PostNapisane: wtorek, 23 października 2007, 20:40
przez siwy261976
moim skrommnym zdaniem pan fachowiec się myli
(wg jego teori powinni karac wszysktie stary :) )
w dowodzie mam DMC 1645
ładownośc jest 580 kg mam zwykłe opony bo na wzmacniane mnie nie stac ich nośnośc to 475kg każda
tak więc 475 * 4 = 1900 kg
auto casco może mi nagwizdac
minimum to 425 kg na opne daje to wtedy 1700 kg
p.s. opona ma zadeklarowna nośnośc przy max ciśnnieniu
p.s.II w razie przeciązeńdośc radykalnych może dojśc do jej uszkodzenia (parkownie obciązónym autem na górce po skosie i juz 1 opona przenosi 50 % obciązenia zamiast 25% [pomijając rozkład mas ale to juz osobna historia]

jezeli przyjmiemy rozkaład mas 60/40 daje nam to z przdu (samo auto = 1065 kg) = 639 kg z tyłu 426 kg
teoretycznie mamy zapas i to spory
teraz auto max zapakowane ale mieszczące sie w DMC czyli w moim przypadku 1645 kg przód =987 kg tył = 658 kg problem w tym zę ładunek jest z tyłu więc to jest akurat fikcja i należląo by przyjac rozkałd mas min 45/55 wiec przód = 740 kg i tył =904kg i wtedy juz nie jest tak różowo dodając do tego przeciązenia podjazdy pod krawężnik dziury w drodze i zapas bezpieczeństwa trzeba by było zasotoswac opony z symbolem C (wzmocnione) a nie jak niektyórzy (o podwyższonej ładownosci) ładownosc poprostu jest skuktkeim ubocznym wzmocnienia, opona taka jest brdziej wtrzymała na przciążenia boczen, uderzenia itd

reasumując: nie masz kasy i nie wozisz nic cięzkiego to załóż zwykłe opnki uzywasz samochodu do przewozu ładunków to lepiej C

PostNapisane: wtorek, 23 października 2007, 23:11
przez Bullitt
Chyba już w zeszłym roku to wałkowaliśmy...

Panowie zgodnie z :ROZPORZĄDZENIEM MINISTRA TRANSPORTU I GOSPODARKI MORSKIEJ z dnia 1 kwietnia 1999 r.
w sprawie warunków technicznych pojazdów oraz zakresu ich niezbędnego wyposażenia. (Dz. U. Nr 44, poz. 432) Rozdział 2 § 11. 4.
Pojazd powinien być wyposażony w ogumienie pneumatyczne o nośności dostosowanej do nacisku koła oraz dostosowane do maksymalnej prędkości pojazdu; ciśnienie w ogumieniu powinno być zgodne z zaleceniami wytwórni dla danej opony i obciążenia pojazdu.

Wiec DR w rękę, szukamy rubryki "największy dopuszczalny nacisk osi " przeliczamy na kg, dzielimy na dwa.
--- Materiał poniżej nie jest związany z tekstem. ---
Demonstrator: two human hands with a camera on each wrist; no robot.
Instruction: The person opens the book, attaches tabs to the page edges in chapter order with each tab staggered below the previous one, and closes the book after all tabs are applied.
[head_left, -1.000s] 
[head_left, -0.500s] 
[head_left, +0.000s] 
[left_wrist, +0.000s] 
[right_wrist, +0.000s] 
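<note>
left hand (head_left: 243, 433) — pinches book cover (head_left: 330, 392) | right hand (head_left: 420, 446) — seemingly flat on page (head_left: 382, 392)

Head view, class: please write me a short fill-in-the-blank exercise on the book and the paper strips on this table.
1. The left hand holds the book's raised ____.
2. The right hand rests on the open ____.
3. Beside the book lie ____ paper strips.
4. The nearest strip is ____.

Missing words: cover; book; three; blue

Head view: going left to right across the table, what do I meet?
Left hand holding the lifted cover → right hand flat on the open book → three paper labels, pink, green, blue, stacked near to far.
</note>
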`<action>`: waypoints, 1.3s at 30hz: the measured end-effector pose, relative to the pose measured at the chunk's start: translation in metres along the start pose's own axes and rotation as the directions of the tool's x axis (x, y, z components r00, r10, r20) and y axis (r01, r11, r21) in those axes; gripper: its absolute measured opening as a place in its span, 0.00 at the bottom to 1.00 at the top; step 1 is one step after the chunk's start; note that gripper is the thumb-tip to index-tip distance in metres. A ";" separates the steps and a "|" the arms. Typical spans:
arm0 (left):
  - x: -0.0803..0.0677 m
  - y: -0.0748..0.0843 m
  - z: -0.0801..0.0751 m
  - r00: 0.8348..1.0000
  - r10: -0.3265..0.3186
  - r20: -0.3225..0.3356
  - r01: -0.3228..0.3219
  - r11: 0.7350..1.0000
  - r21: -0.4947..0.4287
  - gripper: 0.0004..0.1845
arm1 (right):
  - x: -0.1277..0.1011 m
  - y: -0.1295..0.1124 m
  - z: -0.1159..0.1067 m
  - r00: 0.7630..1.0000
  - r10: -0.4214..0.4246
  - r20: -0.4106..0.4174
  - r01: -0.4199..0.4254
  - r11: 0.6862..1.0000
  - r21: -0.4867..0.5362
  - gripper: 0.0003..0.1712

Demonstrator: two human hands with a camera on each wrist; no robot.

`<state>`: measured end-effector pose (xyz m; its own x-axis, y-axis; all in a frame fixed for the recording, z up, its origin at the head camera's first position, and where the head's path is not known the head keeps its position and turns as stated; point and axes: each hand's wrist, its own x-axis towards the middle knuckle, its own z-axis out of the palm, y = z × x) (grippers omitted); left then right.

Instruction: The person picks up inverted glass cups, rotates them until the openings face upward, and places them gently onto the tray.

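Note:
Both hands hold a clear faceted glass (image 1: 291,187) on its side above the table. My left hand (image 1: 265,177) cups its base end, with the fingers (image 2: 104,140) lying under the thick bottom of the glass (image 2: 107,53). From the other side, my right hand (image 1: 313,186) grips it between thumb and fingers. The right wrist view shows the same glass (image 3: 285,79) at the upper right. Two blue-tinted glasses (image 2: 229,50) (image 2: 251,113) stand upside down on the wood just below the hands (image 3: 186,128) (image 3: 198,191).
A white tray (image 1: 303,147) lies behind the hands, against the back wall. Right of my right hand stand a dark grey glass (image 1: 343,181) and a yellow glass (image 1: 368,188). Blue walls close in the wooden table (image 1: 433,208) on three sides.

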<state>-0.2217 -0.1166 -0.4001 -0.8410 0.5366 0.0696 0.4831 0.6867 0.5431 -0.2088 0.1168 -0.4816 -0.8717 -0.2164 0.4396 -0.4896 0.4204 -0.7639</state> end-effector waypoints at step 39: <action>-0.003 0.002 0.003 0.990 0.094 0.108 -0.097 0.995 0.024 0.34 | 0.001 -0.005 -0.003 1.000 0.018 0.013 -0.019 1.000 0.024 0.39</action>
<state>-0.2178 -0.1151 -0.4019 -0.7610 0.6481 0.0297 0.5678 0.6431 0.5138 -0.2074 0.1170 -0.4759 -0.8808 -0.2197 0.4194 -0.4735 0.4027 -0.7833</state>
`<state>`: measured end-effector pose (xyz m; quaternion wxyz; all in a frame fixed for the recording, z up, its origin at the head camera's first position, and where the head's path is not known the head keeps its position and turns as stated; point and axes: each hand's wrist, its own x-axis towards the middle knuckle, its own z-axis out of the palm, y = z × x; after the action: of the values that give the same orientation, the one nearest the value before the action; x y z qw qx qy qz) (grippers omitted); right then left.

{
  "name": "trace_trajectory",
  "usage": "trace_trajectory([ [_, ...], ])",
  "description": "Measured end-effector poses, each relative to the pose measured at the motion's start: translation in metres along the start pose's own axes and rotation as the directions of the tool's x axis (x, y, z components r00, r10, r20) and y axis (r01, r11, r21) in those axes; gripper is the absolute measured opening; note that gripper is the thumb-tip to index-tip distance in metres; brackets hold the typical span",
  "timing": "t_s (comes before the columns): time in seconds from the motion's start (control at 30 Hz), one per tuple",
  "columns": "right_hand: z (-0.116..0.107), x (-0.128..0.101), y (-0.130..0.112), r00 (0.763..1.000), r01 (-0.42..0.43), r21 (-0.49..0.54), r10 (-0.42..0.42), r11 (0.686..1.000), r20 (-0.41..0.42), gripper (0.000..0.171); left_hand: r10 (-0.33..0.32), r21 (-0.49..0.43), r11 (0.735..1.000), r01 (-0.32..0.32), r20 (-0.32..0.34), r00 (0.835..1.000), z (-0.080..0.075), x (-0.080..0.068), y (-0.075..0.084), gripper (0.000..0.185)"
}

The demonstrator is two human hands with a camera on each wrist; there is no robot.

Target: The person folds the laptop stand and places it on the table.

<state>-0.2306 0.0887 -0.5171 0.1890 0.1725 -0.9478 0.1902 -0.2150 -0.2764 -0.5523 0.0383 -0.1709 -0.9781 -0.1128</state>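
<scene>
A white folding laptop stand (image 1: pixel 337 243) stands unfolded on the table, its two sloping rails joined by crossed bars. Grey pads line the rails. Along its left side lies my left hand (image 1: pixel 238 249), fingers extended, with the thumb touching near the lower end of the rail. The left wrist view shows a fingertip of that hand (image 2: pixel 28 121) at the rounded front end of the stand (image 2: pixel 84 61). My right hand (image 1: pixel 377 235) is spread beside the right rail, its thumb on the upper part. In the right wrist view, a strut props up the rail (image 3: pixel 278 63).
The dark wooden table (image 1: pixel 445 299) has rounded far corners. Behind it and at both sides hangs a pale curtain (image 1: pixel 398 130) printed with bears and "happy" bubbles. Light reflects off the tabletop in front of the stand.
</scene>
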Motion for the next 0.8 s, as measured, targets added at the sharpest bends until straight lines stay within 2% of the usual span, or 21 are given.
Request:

Następnie sprawdzamy na oponie indeks nośności. Musi być większy jak połowa nacisku na oś. Jeśli nie samochód jest niesprawny jako taki nie powinien być dopuszczony do ruchu. I nie ma tu znaczenia to czy opona C czy XL. Nie życzę nikomu z tego powodu współwiny, czy odmowy wypłaty odszkodowania.